In one embodiment, the predictive diagnostic index evaluation submodule includes:

the external test set prediction evaluation unit is used for performing prediction evaluation on the lung cancer auxiliary diagnosis model through the external test set;

the evaluation index performance evaluation unit is used for performing performance evaluation on the migration learning lung cancer auxiliary diagnosis model through a plurality of evaluation indexes;

an evaluation index setting operation unit that performs a plurality of evaluation index operations in an evaluation process; the plurality of evaluation metrics includes: TP, FP, TN, and FN represent true positive, false positive, true negative, and false negative, respectively.

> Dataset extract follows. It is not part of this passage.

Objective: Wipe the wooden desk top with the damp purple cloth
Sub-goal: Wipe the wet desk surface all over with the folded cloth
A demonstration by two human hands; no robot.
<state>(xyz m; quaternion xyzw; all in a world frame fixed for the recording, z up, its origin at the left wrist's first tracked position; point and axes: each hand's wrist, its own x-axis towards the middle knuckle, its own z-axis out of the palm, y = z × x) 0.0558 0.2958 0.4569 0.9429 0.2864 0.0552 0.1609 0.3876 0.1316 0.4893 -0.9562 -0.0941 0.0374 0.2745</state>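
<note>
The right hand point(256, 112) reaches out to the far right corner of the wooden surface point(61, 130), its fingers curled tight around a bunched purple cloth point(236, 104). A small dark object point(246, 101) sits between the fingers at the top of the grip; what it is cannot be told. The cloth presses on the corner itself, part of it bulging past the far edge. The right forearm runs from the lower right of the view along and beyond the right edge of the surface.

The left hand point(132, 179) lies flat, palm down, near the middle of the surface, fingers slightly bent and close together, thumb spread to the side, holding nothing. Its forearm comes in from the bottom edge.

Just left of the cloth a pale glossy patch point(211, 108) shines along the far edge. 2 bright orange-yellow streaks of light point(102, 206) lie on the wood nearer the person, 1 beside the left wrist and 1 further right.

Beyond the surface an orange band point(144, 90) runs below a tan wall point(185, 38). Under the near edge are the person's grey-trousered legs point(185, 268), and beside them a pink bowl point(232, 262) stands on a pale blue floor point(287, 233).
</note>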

The principle and effect of the technical scheme are as follows: the prediction diagnosis index evaluation submodule comprises: the external test set prediction evaluation unit is used for performing prediction evaluation on the lung cancer auxiliary diagnosis model through the external test set; the evaluation index performance evaluation unit is used for performing performance evaluation on the migration learning lung cancer auxiliary diagnosis model through a plurality of evaluation indexes; an evaluation index setting operation unit that performs a plurality of evaluation index operations in an evaluation process; the plurality of evaluation metrics includes: TP, FP, TN and FN represent true positive, false positive, true negative and false negative, respectively; the performance of the description model is calculated by selecting 4 evaluation indexes, and the calculation is as follows:

kappa＝(Po+Pe)/(1-Pe)

Pzl＝(TP+TN)/(TP+FN+FP+TN)

Gmn＝TP/(TP+FN)

Cti＝TN/(TN+FP)

Po＝(TP+TN)/(TP+FP+FN+TN),

Pe＝[(TP+FP)×(TP+FN)+(FP+TN)×(FN+TN)]/(TP+FP+FN+TN)2；

Wherein kappa represents the coincidence rate of the evaluation result, po represents the evaluation coincidence rate, pe represents the probability coincidence rate, pzl represents the accuracy, gmn represents the sensitivity, and Cti represents the specificity; the performance of the model is described through evaluation index calculation, so that the performance of the model is described more accurately and specifically.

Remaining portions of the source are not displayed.